Клайв стоит у камина, безвольно опустив руки и понимая — Эмму теперь ничто не остановит. В ней явно погиб контрразведчик или инспектор уголовного розыска.
— Дэниел Своллоу поступил неумно?
— Эх… Вроде того.
— Что ж, Клайв, я думаю, это бесстыдство, — говорит Эмма, откладывая в сторону журнал и заламывая руки. — Как беспардонно с его стороны думать, будто ты станешь лгать…
— Он не думает. Дэниел просто попросил…
— Будь добр выслушать меня до конца: как он смеет думать, будто ты станешь лгать просто потому, что он двуличный, безответственный, безнадежный… такой-разэтакий, которого на день нельзя оставить без того, чтобы он тут же не начал гоняться за юбками.
— У него только одна «юбка». И он сказан, что влюблен.
— Не увиливай, ты прекрасно понимаешь, о чем я. Тебе, конечно, самому решать, Клайв, но если ты действительно считаешь, что сможешь лгать всем и вся про его поведение и тебя не замучает совесть… тогда это твое дело. Вот так.
— Да, — говорит достопочтенный убитым голосом.
— Дэниел никогда мне не нравился, он — двуличный мерзавец.
— Ты не вполне справедлива, — возражает Клайв. — Он… честный.
— Честный! Да как у тебя язык поворачивается?
— Ну хорошо, Дэниел — паскудник. Но только он честно в этом признается.
— Да? То, что кто-то признает свои грехи, еще не делает его хорошим человеком. И, пожалуйста, Клайв, выбирай выражения. Ухо режет.
— Согласен, прости. Он идиот.
— Скажи снова.
— Он идиот.
— Что? А, полагаю, ты решил, сейчас самое подходящее время упражняться в остроумии?
— Нет, — окончательно сникает Клайв.
— Твой ближайший или по меньшей мере самый давний друг морочит людям головы. И пока ты не прекратишь его поощрять, ему все будет сходить с рук.
— Возможно, мне не придется лгать.
— А что, если придется?
Спунер Третий опускает взгляд на руки, которые теребят непонятно откуда взявшуюся вазу. Голубой фарфор приятно холодит ладони и вызывает в воображении миры гораздо более спокойные, чем этот. Здесь цветет жасмин, стоят шатры, и под священными индийскими фикусами восседают просветленные буддийские мудрецы, слуха которых не потревожат визгливые бабьи проповеди…
— И меня в это втягивать не надо. Если мое мнение кому-то здесь интересно, я мало что знаю о Дэниеле Своллоу и, будь уверен, не хочу знать. Одно скажу наверняка: с нами его не было. — Эмма с отвращением закрывает глаза. — Наверное, ошивался у какой-нибудь распутной девицы из муниципального микрорайона.

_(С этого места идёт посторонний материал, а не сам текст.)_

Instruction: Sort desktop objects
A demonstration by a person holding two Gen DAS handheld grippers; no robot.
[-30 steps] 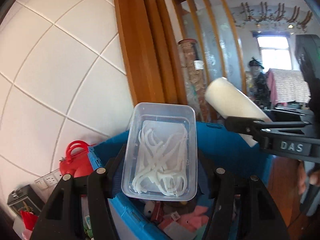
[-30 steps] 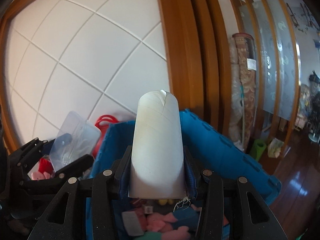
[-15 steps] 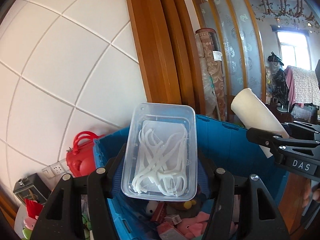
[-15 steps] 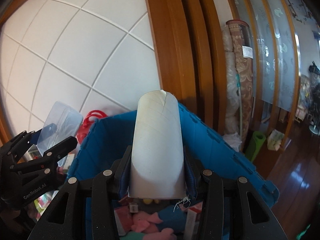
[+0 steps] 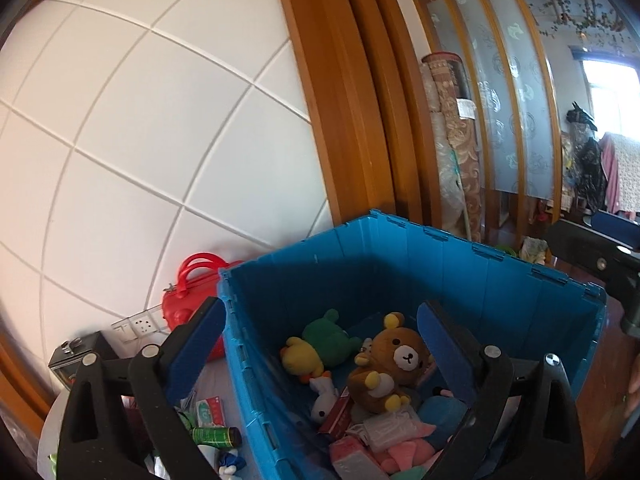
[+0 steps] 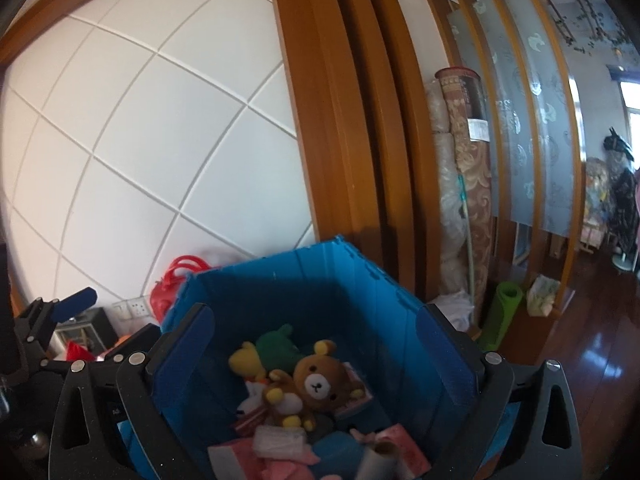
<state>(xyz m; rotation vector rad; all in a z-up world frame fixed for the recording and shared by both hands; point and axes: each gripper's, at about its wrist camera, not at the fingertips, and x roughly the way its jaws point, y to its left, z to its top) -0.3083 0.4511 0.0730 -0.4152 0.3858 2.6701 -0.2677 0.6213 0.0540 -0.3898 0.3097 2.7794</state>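
Both tongs hang over the blue crate (image 5: 440,264), jaws opening with nothing between them: the left tongs (image 5: 320,344) and the right tongs (image 6: 316,348). Inside lie a brown bear plush (image 6: 320,384), a green and yellow plush (image 5: 316,348), a clear box (image 5: 384,428) and a white roll (image 6: 376,460). Beside the crate, on the surface (image 5: 220,380), a green tube (image 5: 212,435) and a red-and-white packet (image 5: 210,410) carry writing too small to read.

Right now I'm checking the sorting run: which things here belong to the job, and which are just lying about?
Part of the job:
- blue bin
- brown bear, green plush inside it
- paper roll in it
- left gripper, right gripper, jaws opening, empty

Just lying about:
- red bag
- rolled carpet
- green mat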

Клайв с трудом сдерживает смех:
— А почему непременно из муниципального?
— Ох, не знаю, — вздыхает Эмма, открывая глаза. — Просто у меня на душе остался какой-то пакостный осадок после вашего разговора. Мне все это положительно не нравится, и я не хочу иметь с проделками твоего дружка ничего общего. Если у тебя сохранилась хоть частичка здравого смысла, Клайв, ты тоже не станешь с ним связываться.
С этими словами Эмма берет свой «Харперз» и принимается за изучение тенденций моды. Последний писк — милые шерстяные шарфики в духе девяностых. Какие миленькие, вы только посмотрите! Их ткут из бородок пенджабских карликовых горных козлов. У Демины Хан таких несколько, и еще у Тары, и у Тамары, и у Лиз Харли. Сама Диана надевала похожий шарфик по особым случаям. В Англии они стоят тысячи, а если поехать в какой-нибудь захудалый уголок Индии или Пакистана, можно отхватить очень неплохой образчик за несколько сотен. Эмма погружается в приятные грезы о путешествии по Индии, представляя, как она едет в «лэндровере» по какой-нибудь пыльной индийской деревушке. Или нет, ее везет красивый черноглазый сотрудник службы помощи развивающимся странам. Крэг? Винсент? Да, Винсент… Высокий новозеландец с широкой мужественной улыбкой и сильными загорелыми руками, он держит руль, а за машиной с радостным смехом бежит стайка местной детворы. В волосах Эммы скромная белая лента из шелка, и никакого макияжа. Ну, разве что немного увлажняющего крема: пыль страшно сушит кожу. Видимо, поэтому местные женщины так рано старятся.
Клайв же тем временем украдкой выходит, ощущая сильные боли в той части тела, где обретается самолюбие.